Monday, January 30, 2012

Glute activation

Just a couple of quick links connected by glutes.....

Martin Berkhan (you must have heard of him) posted this on Twitter and Facebook, and it is interesting as a study:

Low load exercises targeting the gluteal muscle group acutely enhance explosive power output in elite athletes.

It is this idea of activating the glutes as a warm up and it now seems to have some support from research.

I put a glute exercise in the Hillfit exercise routine - a hip extension / glute bridge - because I think that it is important to get the glutes firing, especially given that our habitual sitting posture tends to see those muscles under activated.  I was really focussing on a big 3 - squat (wall sit), pushup and row - but wanted to add a hip hinge/glute move.

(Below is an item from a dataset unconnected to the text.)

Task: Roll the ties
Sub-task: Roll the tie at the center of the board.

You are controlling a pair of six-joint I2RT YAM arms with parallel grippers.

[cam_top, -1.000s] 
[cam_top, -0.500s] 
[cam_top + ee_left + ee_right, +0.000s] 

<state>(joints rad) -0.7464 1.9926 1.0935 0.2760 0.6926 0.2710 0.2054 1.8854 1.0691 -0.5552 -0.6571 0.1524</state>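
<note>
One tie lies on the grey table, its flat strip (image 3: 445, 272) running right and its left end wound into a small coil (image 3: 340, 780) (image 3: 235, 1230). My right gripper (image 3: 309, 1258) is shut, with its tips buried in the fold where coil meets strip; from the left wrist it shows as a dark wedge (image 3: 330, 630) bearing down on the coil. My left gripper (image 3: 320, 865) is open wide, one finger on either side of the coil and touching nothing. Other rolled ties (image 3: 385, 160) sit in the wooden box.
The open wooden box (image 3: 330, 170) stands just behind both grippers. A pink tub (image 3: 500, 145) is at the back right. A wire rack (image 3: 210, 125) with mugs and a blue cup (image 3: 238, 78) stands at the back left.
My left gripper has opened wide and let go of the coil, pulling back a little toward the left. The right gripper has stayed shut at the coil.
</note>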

Interestingly I saw this post today from Mike Reinold on the kneeling hip thrust as a simple glute exercise.  I was messing with this tonight using bands


Matt said...

Hi, I was pointed here from Whole Health Source. Do you think it makes a difference if we curl the toes under as in the video or if we lay our feet flat while doing the kneeling hip thrust? Will the activation of the gastroc/soleus make any significant impact?


Chris said...

hi Matt

the focus is the glutes in this so for me the key is whatever position will allow you to work them effectively. I find the position in the video more comfortable so that is what I have used.

Steven Sashen said...

It's become pretty common at track meets to see athletes doing medium squats (60% 1RM) as a warm up.

I'm a big fan of doing single leg supine hip thrusts before I race.

Jen Brown ~ SpartaPT said...

Thanks for sharing those links.

I work with a lot of triathletes & runners & most (if not all) have (extremely) underactive glutes so I always include some glute activation exercises (whether a bridge or a hip thrust similar to the one that Mike R linked to).

It really seems to help people to switch on their entire system. Without it, I find people default to their 'natural' movement patterns which is to be dominant or overactive through their front/anterior line.

Love the blog!


Bill DeSimone said...

Chris, you've asked me about this, and I wish I knew you were using it in Hillfit, I would have been kinder;)
It's a curious move, because while I'm sure the glutes feel like they contract, peak torque for the glutes is much closer to the start than the finish position. And you know what I wrote about "feel".
I guess it works more on the "neuro-" side than the "muscular" side.
For my two cents, the old Nautilus duo hip and back, which is almost invisible today, came the closest to ideal exercise for the glutes.

Chris said...


Thanks for the comment. I thought long and hard about this move. I've sent you a more detailed email but it got in because I felt it was safe and if not ideal then at least it was simple to teach.

I felt guilty though wondering if I had betrayed the spirit of Congruent Exercise.....

I re-read Congruent Exercise this weekend by the way and will try to get a more detailed review up soon. It is still a great book

personal trainer weybridge said...

great video thanks for sharing

Bill DeSimone said...

Chris, I hope I didn't come off like "Exercise Police". Let me rephrase: I'm curious about the move, because...(whatever I wrote). When others like a movement, and I don't, I try to figure out if they're right.
I've seen many physical therapists give exercises to "wake up" a muscle group, even if those exercises don't work through the peak torque angle. So, there may be something to "feel", just not in the bodybuilding context.
Besides, I included an exercise in Congruent Exercise for many of the reasons you do this one: safe, direct, even if not perfectly congruent. (A free pdf of the Bodyblade Plus Guide to whoever points it out.)